I support Kamala Harris and whoever her running mate turns out to be. Why? Because her opponent espouses everything that I believe is inimical to the Constitution and to the American experiment which has worked (imperfectly, but it works) since 1789. Her opponent now attempts to run away from Project 2025 (https://www.youtube.com/watch?v=U-e6YM-UcUU), written by the Heritage Foundation for him to implement as a unitary executive. Her opponent is misogynistic. He is twice-impeached and a convicted felon. He is now the oldest person ever to be nominated to run for the presidency. His mental capabilities are in doubt. There are many, many reasons he is not fit to serve in elected office.

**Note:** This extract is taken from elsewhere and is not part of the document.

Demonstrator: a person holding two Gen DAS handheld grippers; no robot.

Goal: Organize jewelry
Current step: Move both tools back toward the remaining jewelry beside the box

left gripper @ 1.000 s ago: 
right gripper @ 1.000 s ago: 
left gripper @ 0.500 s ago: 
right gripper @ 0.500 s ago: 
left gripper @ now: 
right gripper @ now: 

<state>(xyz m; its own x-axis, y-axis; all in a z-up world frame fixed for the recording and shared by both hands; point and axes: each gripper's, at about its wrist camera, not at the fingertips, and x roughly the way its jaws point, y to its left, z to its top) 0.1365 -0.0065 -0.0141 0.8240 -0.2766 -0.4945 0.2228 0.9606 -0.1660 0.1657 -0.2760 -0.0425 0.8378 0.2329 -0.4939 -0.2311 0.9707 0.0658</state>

And the same may be said for candidates of his once noble party at all levels – federal, state, local. The threat to democracy, reinforced continuously by statements from Harris’s opponent and many others, is reprehensible. I am writing postcards (https://www.facebook.com/bluewavepostcards/) and letters (https://votefwd.org/) to voters urging them to vote for democracy and not to let autocracy reign through nonparticipation. I repost Heather Cox Richardson’s Letters From an American each day on Facebook and Twitter. A historian at Boston College, her books and essays are first rate. There will be more to follow.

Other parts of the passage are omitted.